The DISC1 protein works together with several other proteins to perform its roles in the brain, including proteins specified by genes which are themselves potential genetic risk factors for major mental illness. We are investigating functions carried out by DISC1, together with a number of such proteins. One, called PDE4, acts together with DISC1 to control the amount of cAMP present within cells. cAMP is an important signalling molecule that specifies whether many cell functions are switched on or off, and we are investigating which of these cAMP-dependent functions, controlled by DISC1 and PDE4, may be defective in psychiatric patients, perhaps due to incorrect cAMP levels. We have also shown that DISC1 controls movement of mitochondria around neurons. Mitochondria are the ‘powerhouses’ of cells, providing the energy that is required to power most cellular functions. Proper brain function is critically dependent upon neurons being able to communicate with each other, and this process is powered by mitochondria which must be efficiently moved to the part of the neuron where they are required. Because neurons are extremely long and thin they are particularly sensitive to inefficient mitochondrial transport, and may be unable to communicate effectively as a result. We are investigating whether defective mitochondrial transport in neurons could increase the chances of developing a mental illness.

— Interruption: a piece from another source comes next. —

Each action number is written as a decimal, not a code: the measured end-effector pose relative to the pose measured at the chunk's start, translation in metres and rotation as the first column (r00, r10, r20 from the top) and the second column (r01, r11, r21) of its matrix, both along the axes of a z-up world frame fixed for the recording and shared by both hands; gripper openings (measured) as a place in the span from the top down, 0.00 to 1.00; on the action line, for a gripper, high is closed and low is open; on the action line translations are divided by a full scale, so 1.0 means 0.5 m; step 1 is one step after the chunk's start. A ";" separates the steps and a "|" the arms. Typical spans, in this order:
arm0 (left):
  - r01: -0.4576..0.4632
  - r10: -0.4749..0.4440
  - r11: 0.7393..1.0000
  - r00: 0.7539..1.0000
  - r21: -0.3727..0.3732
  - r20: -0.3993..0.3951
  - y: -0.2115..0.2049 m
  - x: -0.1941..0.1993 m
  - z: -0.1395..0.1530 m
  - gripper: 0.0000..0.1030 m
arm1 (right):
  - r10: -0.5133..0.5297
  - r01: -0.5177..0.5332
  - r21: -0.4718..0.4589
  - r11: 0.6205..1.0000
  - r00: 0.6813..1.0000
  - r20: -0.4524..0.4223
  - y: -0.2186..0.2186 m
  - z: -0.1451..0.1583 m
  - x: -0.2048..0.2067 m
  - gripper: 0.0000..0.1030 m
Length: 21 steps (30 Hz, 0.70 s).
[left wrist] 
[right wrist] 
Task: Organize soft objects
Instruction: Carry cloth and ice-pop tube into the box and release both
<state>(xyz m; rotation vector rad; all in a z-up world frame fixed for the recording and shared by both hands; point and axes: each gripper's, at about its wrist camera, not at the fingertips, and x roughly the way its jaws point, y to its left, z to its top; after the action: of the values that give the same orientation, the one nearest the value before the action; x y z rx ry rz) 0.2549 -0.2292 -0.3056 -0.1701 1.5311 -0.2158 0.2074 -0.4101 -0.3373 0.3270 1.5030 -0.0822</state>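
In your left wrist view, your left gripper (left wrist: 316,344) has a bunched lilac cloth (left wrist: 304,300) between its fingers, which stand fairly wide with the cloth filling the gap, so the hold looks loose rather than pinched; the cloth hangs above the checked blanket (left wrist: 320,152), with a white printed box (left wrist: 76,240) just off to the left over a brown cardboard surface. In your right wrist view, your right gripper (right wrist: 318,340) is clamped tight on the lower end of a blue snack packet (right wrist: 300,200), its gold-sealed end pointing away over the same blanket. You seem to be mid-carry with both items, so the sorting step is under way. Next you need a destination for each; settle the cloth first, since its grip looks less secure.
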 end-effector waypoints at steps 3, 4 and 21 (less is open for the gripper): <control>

We are ‘reprogramming’ skin cells from psychiatric patients and their unaffected relatives to generate neurons ‘in a dish’ to use in our studies. These neurons will enable us to determine whether the processes we have identified as potentially of importance are defective in neural material derived from individuals carrying damaged copies of the genes we are studying. In this way we aim to identify brain mechanisms that influence the chances of developing a severe psychiatric disorder. We are grateful for the generosity of the people who have donated skin biopsies, without which we would be unable to access the neural material that is essential for this work.